As for the spectacle—the “Emmerich of it all”—I just can’t imagine anyone who’s seen Independence Day, The Day After Tomorrow, or even 2012 being impressed with anything shown here. Sure, you’ve got the gravity effects as the new destructive gimmick, wherein the Moon scrapes so close to the Earth that it starts yanking stuff off the ground, before dropping it all back down to Earth as it passes by in its orbit. That’s neat, I guess. But that dynamic is never integrated into any of the setpieces in a memorable way.
There’s no “time’s up” scene here, in which we get to see people—actual people—get suddenly obliterated by the disaster, while buildings and infrastructure are intricately ripped apart onscreen.
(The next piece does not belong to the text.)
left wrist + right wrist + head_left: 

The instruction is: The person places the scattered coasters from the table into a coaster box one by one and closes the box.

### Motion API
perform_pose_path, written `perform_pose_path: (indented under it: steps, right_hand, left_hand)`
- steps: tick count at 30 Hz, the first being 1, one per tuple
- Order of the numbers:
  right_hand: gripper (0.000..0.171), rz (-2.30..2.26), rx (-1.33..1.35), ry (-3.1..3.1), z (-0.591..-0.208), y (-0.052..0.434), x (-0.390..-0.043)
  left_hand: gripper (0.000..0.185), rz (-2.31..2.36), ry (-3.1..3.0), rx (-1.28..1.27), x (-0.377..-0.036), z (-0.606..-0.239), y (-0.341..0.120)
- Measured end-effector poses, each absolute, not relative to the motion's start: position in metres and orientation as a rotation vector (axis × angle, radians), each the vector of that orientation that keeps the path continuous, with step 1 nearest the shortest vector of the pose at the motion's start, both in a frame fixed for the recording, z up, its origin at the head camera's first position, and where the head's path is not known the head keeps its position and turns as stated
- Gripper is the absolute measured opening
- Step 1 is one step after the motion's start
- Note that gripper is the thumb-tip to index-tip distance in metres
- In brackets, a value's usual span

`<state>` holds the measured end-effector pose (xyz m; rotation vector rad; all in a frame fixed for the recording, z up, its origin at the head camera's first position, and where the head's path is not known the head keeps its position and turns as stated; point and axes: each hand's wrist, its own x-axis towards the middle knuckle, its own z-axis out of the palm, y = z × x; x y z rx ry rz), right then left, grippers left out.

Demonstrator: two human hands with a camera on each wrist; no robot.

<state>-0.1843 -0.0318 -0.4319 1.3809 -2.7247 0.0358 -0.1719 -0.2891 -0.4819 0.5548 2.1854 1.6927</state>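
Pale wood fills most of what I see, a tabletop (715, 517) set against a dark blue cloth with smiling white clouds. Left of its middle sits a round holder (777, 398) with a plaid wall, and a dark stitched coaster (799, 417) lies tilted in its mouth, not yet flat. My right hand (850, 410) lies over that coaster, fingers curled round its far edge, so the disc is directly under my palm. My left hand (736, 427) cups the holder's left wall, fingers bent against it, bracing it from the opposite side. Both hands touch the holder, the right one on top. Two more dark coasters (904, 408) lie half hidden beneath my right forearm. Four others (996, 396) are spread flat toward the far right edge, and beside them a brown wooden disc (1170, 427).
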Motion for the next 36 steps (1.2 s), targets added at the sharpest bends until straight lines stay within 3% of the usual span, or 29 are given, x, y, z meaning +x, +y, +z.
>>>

It’s just vague, distant CGI shots of waves hitting buildings and pieces of iconic skyscrapers getting swept into the sky as the Moon floats by overhead. The film’s large-scale destruction is almost entirely detached from the humanity of it.
Moonfall skirts by as nearly passable in that it’s never intellectually offensive, nor is it a particularly painful experience, as long as you don’t daydream too hard about what it could have been. But it is, above all else, utterly forgettable. Even Wilson doesn’t get the chance to be particularly likable—something he’s remarkably good at, even in the most under-written roles.
I wouldn’t watch Moonfall again, even to laugh at it, because it’s not laughably bad. It’s just boringly bad.
And that’s a shame, because the Moon crashing to Earth is honestly the perfect sort of dumbass premise for an over-the-top destruct-a-thon like this. And Emmerich is, or should be, the guy for the job! But this is not the Emmerich of disasters past. This is an Emmerich who’s utterly lost touch with all but the most superficial elements of his past contributions to the genre. This disaster movie, for lack of a more tactful takedown, lacks gravity.